從源碼角度看Spark on yarn client & cluster模式的本質區別

作者：佚名 2017-09-25 16:21:30

對于yarn-client和yarn-cluster的唯一區別在于，yarn-client的Driver運行在本地，而AppMaster運行在yarn的一個節點上，他們之間進行遠程通信，AppMaster只負責資源申請和釋放(當然還有DelegationToken的刷新)，然后等待Driver的完成;而yarn-cluster的Driver則運行在AppMaster所在的container里，Driver和AppMaster是同一個進程的兩個不同線程，它們之間也會進行通信，AppMaster同樣等待Driver的完成，從而釋放資源。

首先區分下AppMaster和Driver，任何一個yarn上運行的任務都必須有一個AppMaster，而任何一個Spark任務都會有一個Driver，Driver就是運行SparkContext(它會構建TaskScheduler和DAGScheduler)的進程，當然在Driver上你也可以做很多非Spark的事情，這些事情只會在Driver上面執行，而由SparkContext上牽引出來的代碼則會由DAGScheduler分析，并形成Job和Stage交由TaskScheduler，再由TaskScheduler交由各Executor分布式執行。

所以Driver和AppMaster是兩個完全不同的東西，Driver是控制Spark計算和任務資源的，而AppMaster是控制yarn app運行和任務資源的，只不過在Spark on Yarn上，這兩者就出現了交叉，而在standalone模式下，資源則由Driver管理。

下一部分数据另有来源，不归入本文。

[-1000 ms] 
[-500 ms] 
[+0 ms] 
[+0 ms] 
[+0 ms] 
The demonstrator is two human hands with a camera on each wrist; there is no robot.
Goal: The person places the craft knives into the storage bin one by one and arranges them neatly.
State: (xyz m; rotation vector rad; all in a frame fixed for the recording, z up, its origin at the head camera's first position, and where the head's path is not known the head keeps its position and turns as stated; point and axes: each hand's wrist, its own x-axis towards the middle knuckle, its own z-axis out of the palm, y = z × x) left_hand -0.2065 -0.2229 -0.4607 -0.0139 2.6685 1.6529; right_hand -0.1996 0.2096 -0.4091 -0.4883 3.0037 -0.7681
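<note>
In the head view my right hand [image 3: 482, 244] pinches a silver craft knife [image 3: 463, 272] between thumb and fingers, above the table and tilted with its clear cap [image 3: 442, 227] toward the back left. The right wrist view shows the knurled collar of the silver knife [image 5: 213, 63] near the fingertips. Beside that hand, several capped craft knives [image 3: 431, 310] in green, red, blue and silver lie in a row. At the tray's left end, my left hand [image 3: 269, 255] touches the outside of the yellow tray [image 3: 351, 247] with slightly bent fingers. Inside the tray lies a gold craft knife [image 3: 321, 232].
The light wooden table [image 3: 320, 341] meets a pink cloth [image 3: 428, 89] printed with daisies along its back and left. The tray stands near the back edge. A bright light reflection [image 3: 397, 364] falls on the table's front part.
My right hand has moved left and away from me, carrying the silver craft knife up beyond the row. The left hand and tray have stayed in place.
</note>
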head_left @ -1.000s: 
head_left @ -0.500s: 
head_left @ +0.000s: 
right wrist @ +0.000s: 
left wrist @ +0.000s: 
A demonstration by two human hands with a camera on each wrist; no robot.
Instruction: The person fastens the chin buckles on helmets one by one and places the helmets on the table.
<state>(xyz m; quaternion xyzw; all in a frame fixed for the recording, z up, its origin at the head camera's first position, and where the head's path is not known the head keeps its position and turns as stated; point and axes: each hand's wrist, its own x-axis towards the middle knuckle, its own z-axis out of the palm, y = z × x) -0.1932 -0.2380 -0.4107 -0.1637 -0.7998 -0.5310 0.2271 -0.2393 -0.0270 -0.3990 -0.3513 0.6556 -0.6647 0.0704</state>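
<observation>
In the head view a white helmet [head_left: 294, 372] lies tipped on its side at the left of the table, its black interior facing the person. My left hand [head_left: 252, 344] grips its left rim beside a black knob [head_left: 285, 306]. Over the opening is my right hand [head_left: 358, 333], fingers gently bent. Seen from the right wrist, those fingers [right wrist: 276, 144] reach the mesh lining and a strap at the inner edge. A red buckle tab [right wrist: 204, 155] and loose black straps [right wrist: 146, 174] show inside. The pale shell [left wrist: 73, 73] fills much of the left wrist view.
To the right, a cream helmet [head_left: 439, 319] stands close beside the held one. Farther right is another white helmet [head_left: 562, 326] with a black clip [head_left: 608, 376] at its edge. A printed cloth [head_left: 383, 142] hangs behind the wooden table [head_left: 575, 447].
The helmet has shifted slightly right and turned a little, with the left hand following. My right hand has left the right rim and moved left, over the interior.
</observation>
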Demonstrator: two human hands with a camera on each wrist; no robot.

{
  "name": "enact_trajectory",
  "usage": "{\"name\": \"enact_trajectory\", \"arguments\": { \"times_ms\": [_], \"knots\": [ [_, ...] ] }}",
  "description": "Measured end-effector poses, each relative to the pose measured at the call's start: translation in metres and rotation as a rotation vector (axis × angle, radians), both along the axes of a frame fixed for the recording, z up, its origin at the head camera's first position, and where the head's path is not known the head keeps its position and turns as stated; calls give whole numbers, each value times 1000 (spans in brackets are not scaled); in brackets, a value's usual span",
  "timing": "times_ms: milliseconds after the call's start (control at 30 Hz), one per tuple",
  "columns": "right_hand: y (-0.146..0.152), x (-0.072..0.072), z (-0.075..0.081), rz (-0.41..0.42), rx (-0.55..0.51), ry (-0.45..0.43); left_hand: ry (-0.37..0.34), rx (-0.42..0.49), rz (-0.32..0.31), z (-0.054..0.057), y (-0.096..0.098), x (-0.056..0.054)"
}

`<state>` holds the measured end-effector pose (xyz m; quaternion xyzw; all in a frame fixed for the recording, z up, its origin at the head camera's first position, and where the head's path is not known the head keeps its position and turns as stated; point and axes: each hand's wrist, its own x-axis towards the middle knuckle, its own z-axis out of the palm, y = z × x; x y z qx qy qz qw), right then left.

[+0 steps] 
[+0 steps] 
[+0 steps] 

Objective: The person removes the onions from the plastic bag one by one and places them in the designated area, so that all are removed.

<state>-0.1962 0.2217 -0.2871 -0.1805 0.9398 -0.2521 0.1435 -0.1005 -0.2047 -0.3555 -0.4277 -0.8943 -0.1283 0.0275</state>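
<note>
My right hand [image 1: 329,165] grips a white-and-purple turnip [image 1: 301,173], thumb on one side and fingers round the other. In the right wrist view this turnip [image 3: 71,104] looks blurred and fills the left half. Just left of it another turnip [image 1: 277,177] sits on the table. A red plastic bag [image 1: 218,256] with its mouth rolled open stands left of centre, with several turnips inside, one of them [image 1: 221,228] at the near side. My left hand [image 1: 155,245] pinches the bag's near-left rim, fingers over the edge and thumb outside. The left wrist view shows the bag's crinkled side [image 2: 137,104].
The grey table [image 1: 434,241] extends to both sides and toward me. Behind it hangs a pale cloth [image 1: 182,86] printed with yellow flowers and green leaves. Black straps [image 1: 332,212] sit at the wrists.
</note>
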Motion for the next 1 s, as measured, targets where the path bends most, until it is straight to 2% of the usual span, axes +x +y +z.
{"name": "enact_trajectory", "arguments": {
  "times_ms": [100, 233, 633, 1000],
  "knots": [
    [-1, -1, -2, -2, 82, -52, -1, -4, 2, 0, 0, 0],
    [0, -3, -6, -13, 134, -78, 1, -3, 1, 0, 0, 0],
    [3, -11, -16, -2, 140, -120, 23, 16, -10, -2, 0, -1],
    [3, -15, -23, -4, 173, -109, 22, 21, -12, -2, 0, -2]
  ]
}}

在Spark on Yarn上，Driver會和AppMaster通信，資源的申請由AppMaster來完成，而任務的調度和執行則由Driver完成，Driver會通過與AppMaster通信來讓Executor的執行具體的任務。

client與cluster的區別

Spark里AppMaster的實現：org.apache.spark.deploy.yarn.ApplicationMaster Yarn里MapReduce的AppMaster實現：org.apache.hadoop.mapreduce.v2.app.MRAppMaster

在yarn-client模式里，優先運行的是Driver(我們寫的應用代碼就是入口)，然后在初始化SparkContext的時候，會作為client端向yarn申請AppMaster資源，當AppMaster運行后，它會向yarn注冊自己并申請Executor資源，之后由本地Driver與其通信控制任務運行，而AppMaster則時刻監控Driver的運行情況，如果Driver完成或意外退出，AppMaster會釋放資源并注銷自己。所以在該模式下，如果運行spark-submit的程序退出了，整個任務也就退出了

在yarn-cluster模式里，本地進程則僅僅只是一個client，它會優先向yarn申請AppMaster資源運行AppMaster，在運行AppMaster的時候通過反射啟動Driver(我們的應用代碼)，在SparkContext初始化成功后，再向yarn注冊自己并申請Executor資源，此時Driver與AppMaster運行在同一個container里，是兩個不同的線程，當Driver運行完畢，AppMaster會釋放資源并注銷自己。所以在該模式下，本地進程僅僅是一個client，如果結束了該進程，整個Spark任務也不會退出，因為Driver是在遠程運行的

下面從源碼的角度看看SparkSubmit的代碼調用(基于Spark2.0.0)：

代碼公共部分

SparkSubmit#main =>

val appArgs = new SparkSubmitArguments(args) 
appArgs.action match { 
  // normal spark-submit 
  case SparkSubmitAction.SUBMIT => submit(appArgs) 
  // use --kill specified 
  case SparkSubmitAction.KILL => kill(appArgs) 
  // use --status specified 
  case SparkSubmitAction.REQUEST_STATUS => requestStatus(appArgs) 
}

SparkSubmit的main方法是在用戶使用spark-submit腳本提交Spark app的時候調用的，可以看到正常情況下，它會調用SparkSubmit#submit方法

SparkSubmit#submit =>

val (childArgs, childClasspath, sysProps, childMainClass) = prepareSubmitEnvironment(args) 
// 此處省略掉代理賬戶，異常處理，提交失敗的重提交邏輯，只看主干代碼 
runMain(childArgs, childClasspath, sysProps, childMainClass, args.verbose)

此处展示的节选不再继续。